Please reproduce the listing in its entirety, exactly as shown.

**** SUPPLIED DATA ****

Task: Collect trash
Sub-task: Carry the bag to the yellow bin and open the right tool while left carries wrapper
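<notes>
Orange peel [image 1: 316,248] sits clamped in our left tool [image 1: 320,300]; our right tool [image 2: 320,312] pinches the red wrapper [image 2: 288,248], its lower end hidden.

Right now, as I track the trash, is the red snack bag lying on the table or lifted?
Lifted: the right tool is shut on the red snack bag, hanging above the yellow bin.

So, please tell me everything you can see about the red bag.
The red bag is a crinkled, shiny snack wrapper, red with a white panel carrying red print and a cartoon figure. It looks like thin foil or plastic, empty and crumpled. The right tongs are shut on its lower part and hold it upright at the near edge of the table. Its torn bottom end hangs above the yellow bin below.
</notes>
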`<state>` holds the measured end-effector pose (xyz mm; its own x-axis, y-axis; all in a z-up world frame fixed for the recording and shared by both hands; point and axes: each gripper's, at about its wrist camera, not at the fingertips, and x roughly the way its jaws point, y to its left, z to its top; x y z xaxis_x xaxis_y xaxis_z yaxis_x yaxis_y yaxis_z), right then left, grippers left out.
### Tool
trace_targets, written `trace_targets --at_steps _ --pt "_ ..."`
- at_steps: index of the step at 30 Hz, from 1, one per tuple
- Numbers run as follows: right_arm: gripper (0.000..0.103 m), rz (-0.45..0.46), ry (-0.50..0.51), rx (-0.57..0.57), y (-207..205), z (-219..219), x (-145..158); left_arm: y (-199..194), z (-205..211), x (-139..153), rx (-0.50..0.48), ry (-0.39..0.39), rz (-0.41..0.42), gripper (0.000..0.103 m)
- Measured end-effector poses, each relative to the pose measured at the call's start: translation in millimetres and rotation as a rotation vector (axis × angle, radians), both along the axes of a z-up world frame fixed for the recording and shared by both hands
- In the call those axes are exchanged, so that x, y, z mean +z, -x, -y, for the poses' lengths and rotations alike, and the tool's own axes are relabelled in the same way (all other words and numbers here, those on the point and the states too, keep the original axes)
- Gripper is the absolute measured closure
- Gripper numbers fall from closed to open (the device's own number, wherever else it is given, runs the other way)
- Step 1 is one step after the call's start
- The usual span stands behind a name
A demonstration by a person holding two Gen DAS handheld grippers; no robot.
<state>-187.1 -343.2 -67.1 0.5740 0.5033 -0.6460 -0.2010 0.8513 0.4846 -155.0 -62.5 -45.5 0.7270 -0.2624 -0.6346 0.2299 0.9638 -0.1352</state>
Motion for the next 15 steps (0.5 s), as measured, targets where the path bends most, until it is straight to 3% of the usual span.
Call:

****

:: TASK RESPONSE ::
Task: Collect trash
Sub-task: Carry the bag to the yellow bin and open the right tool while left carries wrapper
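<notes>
Orange peel [image 1: 316,248] sits clamped in our left tool [image 1: 320,300]; our right tool [image 2: 320,312] pinches the red wrapper [image 2: 288,248], its lower end hidden.

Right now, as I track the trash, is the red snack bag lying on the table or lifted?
Lifted: the right tool is shut on the red snack bag, hanging above the yellow bin.

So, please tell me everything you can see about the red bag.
The red bag is a crinkled, shiny snack wrapper, red with a white panel carrying red print and a cartoon figure. It looks like thin foil or plastic, empty and crumpled. The right tongs are shut on its lower part and hold it upright at the near edge of the table. Its torn bottom end hangs above the yellow bin below.
</notes>
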`<state>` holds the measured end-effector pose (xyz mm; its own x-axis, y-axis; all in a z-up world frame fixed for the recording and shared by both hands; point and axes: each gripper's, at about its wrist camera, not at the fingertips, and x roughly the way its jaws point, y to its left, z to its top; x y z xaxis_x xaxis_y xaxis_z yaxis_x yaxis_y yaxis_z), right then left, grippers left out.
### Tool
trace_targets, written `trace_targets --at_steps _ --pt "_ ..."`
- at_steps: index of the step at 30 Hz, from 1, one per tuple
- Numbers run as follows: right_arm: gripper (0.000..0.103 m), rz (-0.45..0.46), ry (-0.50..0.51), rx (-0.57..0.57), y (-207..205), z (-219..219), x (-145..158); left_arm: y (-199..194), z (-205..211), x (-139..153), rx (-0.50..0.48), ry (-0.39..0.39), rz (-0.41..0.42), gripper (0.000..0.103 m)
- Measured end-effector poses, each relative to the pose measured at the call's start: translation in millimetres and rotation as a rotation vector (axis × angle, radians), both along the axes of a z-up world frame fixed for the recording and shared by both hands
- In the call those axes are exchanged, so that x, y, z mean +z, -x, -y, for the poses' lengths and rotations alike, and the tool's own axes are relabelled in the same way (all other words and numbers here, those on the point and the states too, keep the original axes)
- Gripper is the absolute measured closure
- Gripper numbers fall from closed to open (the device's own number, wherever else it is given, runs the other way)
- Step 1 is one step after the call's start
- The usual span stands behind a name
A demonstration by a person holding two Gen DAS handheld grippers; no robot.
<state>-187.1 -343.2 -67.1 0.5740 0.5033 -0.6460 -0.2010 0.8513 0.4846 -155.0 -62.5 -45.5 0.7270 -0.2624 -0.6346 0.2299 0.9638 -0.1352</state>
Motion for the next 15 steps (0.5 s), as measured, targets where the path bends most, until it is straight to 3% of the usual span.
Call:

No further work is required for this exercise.